## [WORK REQUEST]
From the first line of the data through the line containing "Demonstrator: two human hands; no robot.", return each line exactly.

- Opening Delimiter -

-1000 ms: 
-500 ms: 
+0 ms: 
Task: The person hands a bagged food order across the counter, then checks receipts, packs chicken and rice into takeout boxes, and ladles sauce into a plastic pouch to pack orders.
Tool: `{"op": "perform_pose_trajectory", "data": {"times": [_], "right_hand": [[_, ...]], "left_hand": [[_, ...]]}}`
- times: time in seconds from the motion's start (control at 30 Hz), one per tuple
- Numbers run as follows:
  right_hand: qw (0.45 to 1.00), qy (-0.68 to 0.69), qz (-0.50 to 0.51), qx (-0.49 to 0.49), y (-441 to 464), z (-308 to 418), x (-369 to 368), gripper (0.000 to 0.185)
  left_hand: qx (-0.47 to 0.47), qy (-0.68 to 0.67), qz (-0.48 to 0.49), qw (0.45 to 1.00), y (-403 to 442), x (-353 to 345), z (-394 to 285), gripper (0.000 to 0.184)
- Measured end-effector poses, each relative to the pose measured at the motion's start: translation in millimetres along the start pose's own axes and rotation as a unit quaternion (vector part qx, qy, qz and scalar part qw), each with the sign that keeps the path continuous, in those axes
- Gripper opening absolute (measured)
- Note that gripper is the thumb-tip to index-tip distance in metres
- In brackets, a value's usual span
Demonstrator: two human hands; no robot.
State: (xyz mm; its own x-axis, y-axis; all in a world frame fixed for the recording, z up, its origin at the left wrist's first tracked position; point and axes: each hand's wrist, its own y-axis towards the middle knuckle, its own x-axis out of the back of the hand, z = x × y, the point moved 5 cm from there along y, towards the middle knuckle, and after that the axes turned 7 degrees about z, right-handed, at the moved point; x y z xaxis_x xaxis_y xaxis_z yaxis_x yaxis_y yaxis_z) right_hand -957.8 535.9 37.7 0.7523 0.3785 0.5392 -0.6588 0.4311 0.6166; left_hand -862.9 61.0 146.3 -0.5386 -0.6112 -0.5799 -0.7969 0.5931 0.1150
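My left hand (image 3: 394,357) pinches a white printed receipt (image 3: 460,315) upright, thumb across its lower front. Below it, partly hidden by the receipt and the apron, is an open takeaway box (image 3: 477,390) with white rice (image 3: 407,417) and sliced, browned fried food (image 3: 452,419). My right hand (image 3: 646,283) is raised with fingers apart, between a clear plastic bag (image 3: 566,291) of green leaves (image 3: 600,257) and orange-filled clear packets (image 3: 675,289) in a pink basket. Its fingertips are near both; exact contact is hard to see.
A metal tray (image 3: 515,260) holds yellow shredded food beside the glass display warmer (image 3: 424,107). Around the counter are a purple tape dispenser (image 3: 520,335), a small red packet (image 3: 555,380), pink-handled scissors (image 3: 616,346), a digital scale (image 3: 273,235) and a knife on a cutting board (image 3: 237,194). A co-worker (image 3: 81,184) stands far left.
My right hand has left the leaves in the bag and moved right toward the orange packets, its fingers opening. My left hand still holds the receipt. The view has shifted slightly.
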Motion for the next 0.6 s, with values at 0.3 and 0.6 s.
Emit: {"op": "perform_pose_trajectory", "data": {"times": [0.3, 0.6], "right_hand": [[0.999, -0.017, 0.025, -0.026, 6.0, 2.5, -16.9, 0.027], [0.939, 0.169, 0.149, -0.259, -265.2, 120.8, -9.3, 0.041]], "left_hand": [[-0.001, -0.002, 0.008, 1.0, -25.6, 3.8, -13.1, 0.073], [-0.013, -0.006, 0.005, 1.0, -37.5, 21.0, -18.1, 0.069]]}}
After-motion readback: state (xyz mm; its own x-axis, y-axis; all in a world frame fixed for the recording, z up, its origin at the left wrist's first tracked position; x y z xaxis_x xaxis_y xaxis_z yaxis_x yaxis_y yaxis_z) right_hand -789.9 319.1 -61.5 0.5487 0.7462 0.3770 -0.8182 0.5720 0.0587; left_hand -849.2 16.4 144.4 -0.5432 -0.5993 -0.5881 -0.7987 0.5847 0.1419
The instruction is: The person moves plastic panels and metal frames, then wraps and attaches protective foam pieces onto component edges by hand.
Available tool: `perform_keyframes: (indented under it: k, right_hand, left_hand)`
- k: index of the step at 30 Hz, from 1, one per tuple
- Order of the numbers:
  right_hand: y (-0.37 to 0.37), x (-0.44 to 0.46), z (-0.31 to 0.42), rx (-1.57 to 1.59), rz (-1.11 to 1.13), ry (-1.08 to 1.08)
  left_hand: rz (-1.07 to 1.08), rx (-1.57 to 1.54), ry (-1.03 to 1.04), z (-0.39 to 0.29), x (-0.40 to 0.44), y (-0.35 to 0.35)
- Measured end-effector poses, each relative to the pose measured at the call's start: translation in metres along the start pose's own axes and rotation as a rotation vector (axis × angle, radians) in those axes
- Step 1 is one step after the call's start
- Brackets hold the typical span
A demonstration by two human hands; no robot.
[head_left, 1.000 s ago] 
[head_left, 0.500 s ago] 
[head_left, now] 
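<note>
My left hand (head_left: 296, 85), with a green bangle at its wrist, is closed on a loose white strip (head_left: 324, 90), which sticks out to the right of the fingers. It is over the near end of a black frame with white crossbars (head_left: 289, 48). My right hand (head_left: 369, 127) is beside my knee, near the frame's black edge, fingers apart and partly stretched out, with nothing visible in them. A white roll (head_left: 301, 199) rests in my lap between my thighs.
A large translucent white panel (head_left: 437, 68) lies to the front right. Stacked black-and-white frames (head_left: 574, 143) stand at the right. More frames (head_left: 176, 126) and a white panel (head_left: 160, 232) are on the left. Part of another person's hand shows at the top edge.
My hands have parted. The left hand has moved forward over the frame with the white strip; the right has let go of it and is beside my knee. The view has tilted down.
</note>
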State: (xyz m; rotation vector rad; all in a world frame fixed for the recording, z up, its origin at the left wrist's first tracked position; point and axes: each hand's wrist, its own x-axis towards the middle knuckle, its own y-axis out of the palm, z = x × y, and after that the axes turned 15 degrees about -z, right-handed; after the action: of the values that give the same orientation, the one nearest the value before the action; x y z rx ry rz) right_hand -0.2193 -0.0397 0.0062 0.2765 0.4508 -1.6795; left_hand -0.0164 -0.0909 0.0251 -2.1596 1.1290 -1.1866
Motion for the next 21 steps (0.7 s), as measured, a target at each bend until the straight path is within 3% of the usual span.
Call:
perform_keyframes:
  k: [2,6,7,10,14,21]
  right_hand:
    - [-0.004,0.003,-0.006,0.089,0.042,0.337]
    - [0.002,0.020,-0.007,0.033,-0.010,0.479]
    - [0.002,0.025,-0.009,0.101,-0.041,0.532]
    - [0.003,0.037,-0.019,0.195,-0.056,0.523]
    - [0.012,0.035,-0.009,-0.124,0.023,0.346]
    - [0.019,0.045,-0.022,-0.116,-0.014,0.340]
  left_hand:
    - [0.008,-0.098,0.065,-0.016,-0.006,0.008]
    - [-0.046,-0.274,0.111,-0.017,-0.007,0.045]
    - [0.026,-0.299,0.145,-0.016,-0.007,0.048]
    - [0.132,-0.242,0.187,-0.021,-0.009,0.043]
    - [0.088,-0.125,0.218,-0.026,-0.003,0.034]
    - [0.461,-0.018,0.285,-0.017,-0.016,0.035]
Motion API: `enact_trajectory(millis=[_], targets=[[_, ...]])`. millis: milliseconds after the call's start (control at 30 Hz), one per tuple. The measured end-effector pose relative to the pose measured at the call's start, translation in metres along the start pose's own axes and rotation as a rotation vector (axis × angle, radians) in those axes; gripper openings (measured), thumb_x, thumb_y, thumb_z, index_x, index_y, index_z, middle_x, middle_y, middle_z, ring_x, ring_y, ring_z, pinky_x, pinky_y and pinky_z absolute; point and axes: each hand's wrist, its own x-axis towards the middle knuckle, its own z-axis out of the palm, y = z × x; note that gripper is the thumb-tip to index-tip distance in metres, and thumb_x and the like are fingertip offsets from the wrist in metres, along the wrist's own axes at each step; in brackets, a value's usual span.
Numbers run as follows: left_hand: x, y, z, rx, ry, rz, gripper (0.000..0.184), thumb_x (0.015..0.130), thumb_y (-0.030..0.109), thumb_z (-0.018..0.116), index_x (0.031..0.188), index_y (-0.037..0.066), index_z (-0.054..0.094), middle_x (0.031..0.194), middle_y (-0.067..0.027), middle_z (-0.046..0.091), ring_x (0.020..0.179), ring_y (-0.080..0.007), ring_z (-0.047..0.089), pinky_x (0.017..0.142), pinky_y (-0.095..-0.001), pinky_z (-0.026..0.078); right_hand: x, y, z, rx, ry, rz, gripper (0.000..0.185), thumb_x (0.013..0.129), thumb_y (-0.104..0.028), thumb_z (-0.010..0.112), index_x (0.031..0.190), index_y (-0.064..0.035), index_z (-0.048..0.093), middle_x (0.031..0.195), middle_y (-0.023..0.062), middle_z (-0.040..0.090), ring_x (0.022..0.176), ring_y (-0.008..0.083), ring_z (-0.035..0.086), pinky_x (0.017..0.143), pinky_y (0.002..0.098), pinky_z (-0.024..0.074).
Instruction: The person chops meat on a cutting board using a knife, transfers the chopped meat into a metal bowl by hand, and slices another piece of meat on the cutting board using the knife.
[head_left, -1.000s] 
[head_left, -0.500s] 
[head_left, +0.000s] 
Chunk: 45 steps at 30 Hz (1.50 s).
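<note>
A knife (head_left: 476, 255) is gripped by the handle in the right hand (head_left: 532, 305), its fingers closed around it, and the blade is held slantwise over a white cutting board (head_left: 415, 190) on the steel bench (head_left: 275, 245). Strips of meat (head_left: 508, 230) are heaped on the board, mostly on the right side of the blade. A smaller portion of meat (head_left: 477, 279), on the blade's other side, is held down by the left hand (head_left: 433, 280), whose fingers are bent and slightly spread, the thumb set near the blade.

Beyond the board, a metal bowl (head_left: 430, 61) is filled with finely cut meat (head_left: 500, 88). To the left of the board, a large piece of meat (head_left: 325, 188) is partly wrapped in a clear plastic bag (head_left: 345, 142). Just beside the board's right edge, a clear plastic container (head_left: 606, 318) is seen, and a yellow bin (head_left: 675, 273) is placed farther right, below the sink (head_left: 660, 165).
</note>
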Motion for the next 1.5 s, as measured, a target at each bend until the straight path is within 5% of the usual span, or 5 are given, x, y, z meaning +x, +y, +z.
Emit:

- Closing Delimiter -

## [EXERCISE OUTPUT]
-1000 ms: 
-500 ms: 
+0 ms: 
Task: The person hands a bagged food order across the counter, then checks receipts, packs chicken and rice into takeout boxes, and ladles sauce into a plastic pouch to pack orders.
Tool: `{"op": "perform_pose_trajectory", "data": {"times": [_], "right_hand": [[_, ...]], "left_hand": [[_, ...]]}}`
- times: time in seconds from the motion's start (control at 30 Hz), one per tuple
- Numbers run as follows:
  right_hand: qw (0.45 to 1.00), qy (-0.68 to 0.69), qz (-0.50 to 0.51), qx (-0.49 to 0.49), y (-441 to 464), z (-308 to 418), x (-369 to 368), gripper (0.000 to 0.185)
  left_hand: qx (-0.47 to 0.47), qy (-0.68 to 0.67), qz (-0.48 to 0.49), qw (0.45 to 1.00), y (-403 to 442), x (-353 to 345), z (-394 to 285), gripper (0.000 to 0.184)
- Measured end-effector poses, each relative to the pose measured at the motion's start: translation in millimetres along the start pose's own axes and rotation as a unit quaternion (vector part qx, qy, qz and scalar part qw), each with the sign that keeps the path continuous, in those axes
- Gripper opening absolute (measured)
- Note that gripper is the thumb-tip to index-tip distance in metres
- In brackets, a value's usual span
Demonstrator: two human hands; no robot.

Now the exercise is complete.